## Problem
Restate every line below word for word, but drop each picture.

-- Opening Marker --

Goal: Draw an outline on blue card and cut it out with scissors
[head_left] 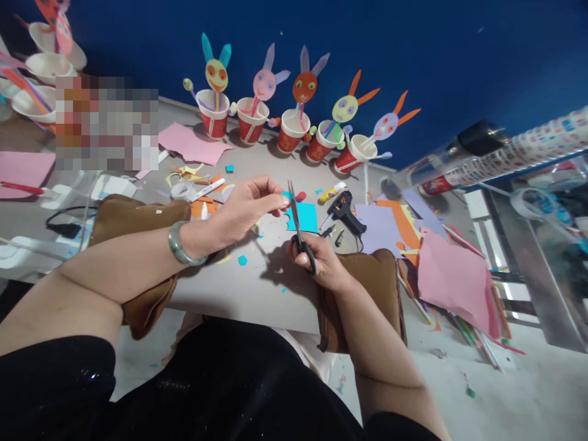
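My right hand [316,260] grips black-handled scissors [297,214], their blades pointing up and away from me. Close to the blade tips, my left hand [257,202] pinches a small piece of blue paper [286,197] between thumb and fingertips. Whether the blades touch that piece, I cannot tell. Behind the scissors lies a larger blue paper sheet [304,217] with a notched left edge. A small blue paper disc [242,260] rests on the table nearer to me, with tiny blue scraps around. A bracelet circles my left wrist.
Several red paper cups [294,138] with paper rabbit figures line the back wall. A black glue gun [348,212] lies right of the blue sheet, beside purple paper [376,228]. Brown cushions [138,223] sit under both forearms. Pink paper [452,275] hangs at the right.
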Available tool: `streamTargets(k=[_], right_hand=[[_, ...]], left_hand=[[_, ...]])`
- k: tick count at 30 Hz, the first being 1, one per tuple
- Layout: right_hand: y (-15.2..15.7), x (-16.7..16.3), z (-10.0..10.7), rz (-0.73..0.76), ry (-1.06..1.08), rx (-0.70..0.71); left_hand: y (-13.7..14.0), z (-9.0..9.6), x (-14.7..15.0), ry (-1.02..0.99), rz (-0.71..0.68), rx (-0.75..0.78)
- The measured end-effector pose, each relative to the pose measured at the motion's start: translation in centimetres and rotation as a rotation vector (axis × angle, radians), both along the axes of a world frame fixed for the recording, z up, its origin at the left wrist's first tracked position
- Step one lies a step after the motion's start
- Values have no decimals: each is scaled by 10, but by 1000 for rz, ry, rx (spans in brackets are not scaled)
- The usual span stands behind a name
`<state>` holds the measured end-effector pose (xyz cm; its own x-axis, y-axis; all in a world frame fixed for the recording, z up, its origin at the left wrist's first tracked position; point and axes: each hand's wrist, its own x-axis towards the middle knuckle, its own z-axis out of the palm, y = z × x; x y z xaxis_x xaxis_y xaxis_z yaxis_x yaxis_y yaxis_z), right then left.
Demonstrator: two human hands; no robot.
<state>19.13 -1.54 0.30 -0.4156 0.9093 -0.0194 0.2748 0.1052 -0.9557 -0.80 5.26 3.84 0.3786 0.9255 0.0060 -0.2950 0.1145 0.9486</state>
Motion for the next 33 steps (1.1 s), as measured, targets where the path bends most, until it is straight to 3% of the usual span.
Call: streamTargets(k=[20,28,33], right_hand=[[-2,-1,3,52,41,13],[-2,2,-3,-236,183,109],[-3,3,3,21,147,81]], left_hand=[[-2,-3,1,40,-53,-3],[2,0,-3,34,3,30],[9,-2,-5,43,66,32]])
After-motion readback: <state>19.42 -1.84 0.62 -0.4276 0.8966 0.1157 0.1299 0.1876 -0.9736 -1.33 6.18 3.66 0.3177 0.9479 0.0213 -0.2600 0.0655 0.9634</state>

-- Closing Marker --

## Answer to this task
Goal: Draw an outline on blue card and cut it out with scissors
[head_left] 
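My right hand [316,260] grips black-handled scissors [297,214], their blades pointing up and away from me. Close to the blade tips, my left hand [257,202] pinches a small piece of blue paper [286,197] between thumb and fingertips. Whether the blades touch that piece, I cannot tell. Behind the scissors lies a larger blue paper sheet [304,217] with a notched left edge. A small blue paper disc [242,260] rests on the table nearer to me, with tiny blue scraps around. A bracelet circles my left wrist.
Several red paper cups [294,138] with paper rabbit figures line the back wall. A black glue gun [348,212] lies right of the blue sheet, beside purple paper [376,228]. Brown cushions [138,223] sit under both forearms. Pink paper [452,275] hangs at the right.
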Available tool: `streamTargets(k=[_], right_hand=[[_, ...]], left_hand=[[_, ...]])`
- k: tick count at 30 Hz, the first being 1, one per tuple
- Layout: right_hand: y (-15.2..15.7), x (-16.7..16.3), z (-10.0..10.7), rz (-0.73..0.76), ry (-1.06..1.08), rx (-0.70..0.71); left_hand: y (-13.7..14.0), z (-9.0..9.6), x (-14.7..15.0), ry (-1.02..0.99), rz (-0.71..0.68), rx (-0.75..0.78)
- The measured end-effector pose, each relative to the pose measured at the motion's start: translation in centimetres and rotation as a rotation vector (axis × angle, radians), both along the axes of a world frame fixed for the recording, z up, its origin at the left wrist's first tracked position
- Step one lies a step after the motion's start
- Values have no decimals: each is scaled by 10, but by 1000 for rz, ry, rx (spans in brackets are not scaled)
- The usual span stands behind a name
`<state>` holds the measured end-effector pose (xyz cm; its own x-axis, y-axis; all in a world frame fixed for the recording, z up, its origin at the left wrist's first tracked position; point and axes: each hand's wrist, its own x-axis towards the middle knuckle, its own z-axis out of the palm, y = z × x; x y z xaxis_x xaxis_y xaxis_z yaxis_x yaxis_y yaxis_z), right then left.
Demonstrator: two human hands; no robot.
<state>19.13 -1.54 0.30 -0.4156 0.9093 -0.0194 0.2748 0.1052 -0.9557 -0.80 5.26 3.84 0.3786 0.9255 0.0060 -0.2950 0.1145 0.9486</state>
Motion for the next 33 steps (1.1 s), as measured, targets where the path bends most, until it is straight to 3% of the usual span.
Call: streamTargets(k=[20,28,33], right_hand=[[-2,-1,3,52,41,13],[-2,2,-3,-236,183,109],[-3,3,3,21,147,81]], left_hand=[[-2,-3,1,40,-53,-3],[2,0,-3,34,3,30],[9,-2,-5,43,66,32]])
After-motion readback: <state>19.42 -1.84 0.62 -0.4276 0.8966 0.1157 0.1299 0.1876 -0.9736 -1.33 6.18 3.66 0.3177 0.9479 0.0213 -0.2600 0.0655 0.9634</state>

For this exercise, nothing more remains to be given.